1) Dermaga tua itu masih sepi seperti sedia kala. Hanya seorang
laki-laki yang duduk di ujung, memandang matahari yang hendak terbenam
dengan tatapan lelah. Ia lapar, dan gumpalan bola jingga berpijar lemah
itu terlihat menggiurkan untuk batin yang merengek kesepian. Turun
panggung
dengan tersendat-sendat, namun tetap memaksa anggun. Parameter
bagi kadar asa yang kian menipis dan sekarat.
Perempuan itu belum datang. Atau tidak akan, mungkin.
Semesta terlalu kejam. Takdir mengalahkan simpati yang telah
berbulan-bulan menggunung: hasil manifestasi adalah obsesi. Namun
mengapa oh mengapa, penguasa ruang dan waktu sakti nan iseng, perempuan
itu belum datang juga senja ini?
Nafas berhembus mantap. Diam-diam sebuah hati tersayat kemenyerahan. Tak percaya takdir, katanya.

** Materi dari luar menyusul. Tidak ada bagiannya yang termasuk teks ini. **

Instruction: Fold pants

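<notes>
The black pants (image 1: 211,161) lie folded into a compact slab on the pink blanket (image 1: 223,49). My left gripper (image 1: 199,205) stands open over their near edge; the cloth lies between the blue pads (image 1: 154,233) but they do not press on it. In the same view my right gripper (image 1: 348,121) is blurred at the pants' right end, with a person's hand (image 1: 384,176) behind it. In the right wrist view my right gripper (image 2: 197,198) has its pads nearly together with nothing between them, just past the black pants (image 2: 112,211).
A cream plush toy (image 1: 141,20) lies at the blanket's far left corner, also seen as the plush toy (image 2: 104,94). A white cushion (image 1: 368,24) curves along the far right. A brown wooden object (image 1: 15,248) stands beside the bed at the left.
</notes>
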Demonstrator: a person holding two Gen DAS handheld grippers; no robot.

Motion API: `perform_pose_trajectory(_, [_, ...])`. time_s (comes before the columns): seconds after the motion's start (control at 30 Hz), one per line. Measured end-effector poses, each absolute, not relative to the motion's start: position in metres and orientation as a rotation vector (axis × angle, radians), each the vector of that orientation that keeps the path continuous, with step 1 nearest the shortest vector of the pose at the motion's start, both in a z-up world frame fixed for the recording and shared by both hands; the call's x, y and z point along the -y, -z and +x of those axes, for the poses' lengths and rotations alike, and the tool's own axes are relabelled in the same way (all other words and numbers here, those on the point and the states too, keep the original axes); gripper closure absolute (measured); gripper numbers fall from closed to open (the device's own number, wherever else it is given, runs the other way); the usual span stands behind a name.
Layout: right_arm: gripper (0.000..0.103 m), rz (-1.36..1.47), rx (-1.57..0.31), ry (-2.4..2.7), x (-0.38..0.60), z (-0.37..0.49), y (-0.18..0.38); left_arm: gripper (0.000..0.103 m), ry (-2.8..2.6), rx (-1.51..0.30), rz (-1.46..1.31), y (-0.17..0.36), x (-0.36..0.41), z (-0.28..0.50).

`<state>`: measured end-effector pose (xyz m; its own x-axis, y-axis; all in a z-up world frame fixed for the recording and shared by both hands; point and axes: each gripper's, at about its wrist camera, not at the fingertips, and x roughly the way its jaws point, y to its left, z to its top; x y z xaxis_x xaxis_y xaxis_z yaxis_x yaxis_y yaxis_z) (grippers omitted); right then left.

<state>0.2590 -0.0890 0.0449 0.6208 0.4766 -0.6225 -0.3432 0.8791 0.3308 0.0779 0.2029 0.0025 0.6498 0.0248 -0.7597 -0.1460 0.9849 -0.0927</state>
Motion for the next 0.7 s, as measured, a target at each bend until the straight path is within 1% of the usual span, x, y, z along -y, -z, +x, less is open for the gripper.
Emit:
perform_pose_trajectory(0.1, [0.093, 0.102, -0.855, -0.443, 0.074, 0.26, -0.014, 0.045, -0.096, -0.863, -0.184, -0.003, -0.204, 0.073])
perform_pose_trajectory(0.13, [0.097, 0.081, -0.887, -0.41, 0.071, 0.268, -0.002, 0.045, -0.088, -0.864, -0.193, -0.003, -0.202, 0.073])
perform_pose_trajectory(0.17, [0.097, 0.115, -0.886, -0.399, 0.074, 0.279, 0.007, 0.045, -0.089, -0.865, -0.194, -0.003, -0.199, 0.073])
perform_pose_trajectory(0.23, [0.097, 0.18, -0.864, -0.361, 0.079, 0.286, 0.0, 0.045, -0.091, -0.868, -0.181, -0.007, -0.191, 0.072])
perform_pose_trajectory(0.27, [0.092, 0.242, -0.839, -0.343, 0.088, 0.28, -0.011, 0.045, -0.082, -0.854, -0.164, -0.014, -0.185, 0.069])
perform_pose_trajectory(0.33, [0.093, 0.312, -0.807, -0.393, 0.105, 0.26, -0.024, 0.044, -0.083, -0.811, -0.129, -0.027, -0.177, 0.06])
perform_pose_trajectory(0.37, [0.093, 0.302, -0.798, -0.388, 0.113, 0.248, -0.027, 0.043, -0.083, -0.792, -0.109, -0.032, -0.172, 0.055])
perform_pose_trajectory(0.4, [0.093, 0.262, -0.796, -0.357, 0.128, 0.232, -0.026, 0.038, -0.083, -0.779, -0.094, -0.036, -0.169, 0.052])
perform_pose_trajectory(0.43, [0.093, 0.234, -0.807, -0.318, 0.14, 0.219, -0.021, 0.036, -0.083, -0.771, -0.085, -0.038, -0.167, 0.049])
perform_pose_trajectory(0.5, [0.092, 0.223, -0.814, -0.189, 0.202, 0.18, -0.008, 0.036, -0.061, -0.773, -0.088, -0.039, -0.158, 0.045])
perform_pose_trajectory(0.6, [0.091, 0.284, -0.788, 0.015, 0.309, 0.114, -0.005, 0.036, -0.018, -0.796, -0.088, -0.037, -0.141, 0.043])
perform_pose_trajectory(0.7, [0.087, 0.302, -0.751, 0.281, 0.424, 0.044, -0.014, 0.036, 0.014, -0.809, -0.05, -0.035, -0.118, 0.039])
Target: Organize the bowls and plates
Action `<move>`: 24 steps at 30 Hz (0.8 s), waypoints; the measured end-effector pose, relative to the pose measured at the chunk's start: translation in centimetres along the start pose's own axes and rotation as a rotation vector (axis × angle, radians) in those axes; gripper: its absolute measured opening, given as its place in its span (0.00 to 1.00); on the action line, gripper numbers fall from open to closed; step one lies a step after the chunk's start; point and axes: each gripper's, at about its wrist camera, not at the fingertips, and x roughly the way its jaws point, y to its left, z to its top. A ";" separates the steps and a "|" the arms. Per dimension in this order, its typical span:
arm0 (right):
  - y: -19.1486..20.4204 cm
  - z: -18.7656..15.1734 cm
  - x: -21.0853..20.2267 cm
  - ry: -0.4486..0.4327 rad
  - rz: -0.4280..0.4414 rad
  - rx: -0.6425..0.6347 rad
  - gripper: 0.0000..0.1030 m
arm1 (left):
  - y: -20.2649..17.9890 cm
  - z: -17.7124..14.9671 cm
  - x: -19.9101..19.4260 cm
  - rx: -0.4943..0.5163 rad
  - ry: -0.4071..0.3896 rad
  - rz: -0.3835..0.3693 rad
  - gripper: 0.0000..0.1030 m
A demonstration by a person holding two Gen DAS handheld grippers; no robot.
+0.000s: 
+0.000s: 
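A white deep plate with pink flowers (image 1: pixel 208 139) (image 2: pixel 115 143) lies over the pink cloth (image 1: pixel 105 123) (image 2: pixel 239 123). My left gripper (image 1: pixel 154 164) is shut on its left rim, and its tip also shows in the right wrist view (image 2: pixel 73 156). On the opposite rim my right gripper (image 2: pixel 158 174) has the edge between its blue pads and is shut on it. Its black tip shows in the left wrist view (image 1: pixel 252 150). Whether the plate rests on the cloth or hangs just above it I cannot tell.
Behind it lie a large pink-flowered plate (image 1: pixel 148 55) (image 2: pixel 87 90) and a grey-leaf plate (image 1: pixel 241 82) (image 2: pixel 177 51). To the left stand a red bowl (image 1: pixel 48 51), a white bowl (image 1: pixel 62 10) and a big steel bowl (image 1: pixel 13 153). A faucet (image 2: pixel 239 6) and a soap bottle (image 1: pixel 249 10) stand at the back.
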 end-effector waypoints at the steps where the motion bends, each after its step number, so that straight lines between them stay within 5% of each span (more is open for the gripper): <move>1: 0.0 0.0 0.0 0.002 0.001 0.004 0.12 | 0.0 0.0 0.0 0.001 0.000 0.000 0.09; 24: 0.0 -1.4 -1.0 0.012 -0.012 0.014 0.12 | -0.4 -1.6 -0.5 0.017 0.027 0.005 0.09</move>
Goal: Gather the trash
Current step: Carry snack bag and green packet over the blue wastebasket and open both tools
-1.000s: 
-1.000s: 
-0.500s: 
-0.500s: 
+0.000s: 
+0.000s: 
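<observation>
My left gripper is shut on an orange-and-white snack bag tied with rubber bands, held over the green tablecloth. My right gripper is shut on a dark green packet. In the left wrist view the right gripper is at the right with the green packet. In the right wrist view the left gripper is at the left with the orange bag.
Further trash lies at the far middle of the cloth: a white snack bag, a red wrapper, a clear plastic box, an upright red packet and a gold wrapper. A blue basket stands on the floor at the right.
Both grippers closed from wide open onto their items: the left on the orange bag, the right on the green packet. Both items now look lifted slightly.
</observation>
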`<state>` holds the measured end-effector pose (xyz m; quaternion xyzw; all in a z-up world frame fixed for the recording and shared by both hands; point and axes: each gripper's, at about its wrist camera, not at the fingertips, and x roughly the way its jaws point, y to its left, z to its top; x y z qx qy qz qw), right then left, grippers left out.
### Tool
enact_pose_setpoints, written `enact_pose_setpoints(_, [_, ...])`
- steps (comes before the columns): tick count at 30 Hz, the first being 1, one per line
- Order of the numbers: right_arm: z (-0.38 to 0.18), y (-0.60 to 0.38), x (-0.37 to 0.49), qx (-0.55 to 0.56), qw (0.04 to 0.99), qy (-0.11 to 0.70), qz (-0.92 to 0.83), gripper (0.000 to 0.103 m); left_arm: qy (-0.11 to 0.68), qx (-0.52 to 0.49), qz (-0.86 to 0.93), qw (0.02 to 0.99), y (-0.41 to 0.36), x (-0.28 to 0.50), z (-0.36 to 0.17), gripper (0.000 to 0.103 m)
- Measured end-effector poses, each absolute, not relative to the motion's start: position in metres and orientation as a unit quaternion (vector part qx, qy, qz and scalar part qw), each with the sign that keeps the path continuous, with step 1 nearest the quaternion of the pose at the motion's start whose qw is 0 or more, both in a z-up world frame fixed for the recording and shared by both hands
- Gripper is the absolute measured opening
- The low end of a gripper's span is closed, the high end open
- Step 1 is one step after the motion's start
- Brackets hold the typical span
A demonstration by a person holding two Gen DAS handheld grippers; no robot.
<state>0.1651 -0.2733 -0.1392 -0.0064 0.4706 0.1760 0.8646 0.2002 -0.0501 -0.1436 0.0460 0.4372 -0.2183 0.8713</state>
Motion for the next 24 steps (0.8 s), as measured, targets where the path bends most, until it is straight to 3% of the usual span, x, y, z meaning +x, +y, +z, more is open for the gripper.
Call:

Toh katanya tujuan hidup hanyalah cakap-cakap manusia yang takut
kehilangan nyawanya. Dan ketika kebenaran konsepsi tujuan itu memang
nonsens, mereka yang percaya pelak kehilangan nurani. Dilema moral
hanyalah cakap-cakap lain yang kontradiktif. Surga dan neraka semoga
hanyalah cakap-cakap juga. Bentangan gelap tak berujung adalah imaji
yang larut menjadi opsi nyata; semu sudah kabur, menjelma realita.
Jilat ludahmu sendiri.
“Cinta-pada-pandangan-pertama” boleh terdengar seperti frasa pada
buku panduan cara menghindari patah hati bagi perempuan yang tengah akil
balig. Makanlah aib. Gravitasi takluk pada wajahnya. Tatapanya lebih
bening dari air danau dari kayangan manapun. Dan senyumnya telah
melelehkan jiwa-jiwa malang. Toh tetap disebut hiperbola. Nafsu memang
menjadi komoditi utama. Menjadi barang komplementer pun cinta tak
sanggup. Harga diri lelaki bahkan tak rela kalah dari kata picisan.
Apakah benar ada sesuatu semunafik cinta? Dan bukan nafsu pada pandangan pertama?
Pukul enam. Cahaya mulai tertarik ke bawah cakrawala.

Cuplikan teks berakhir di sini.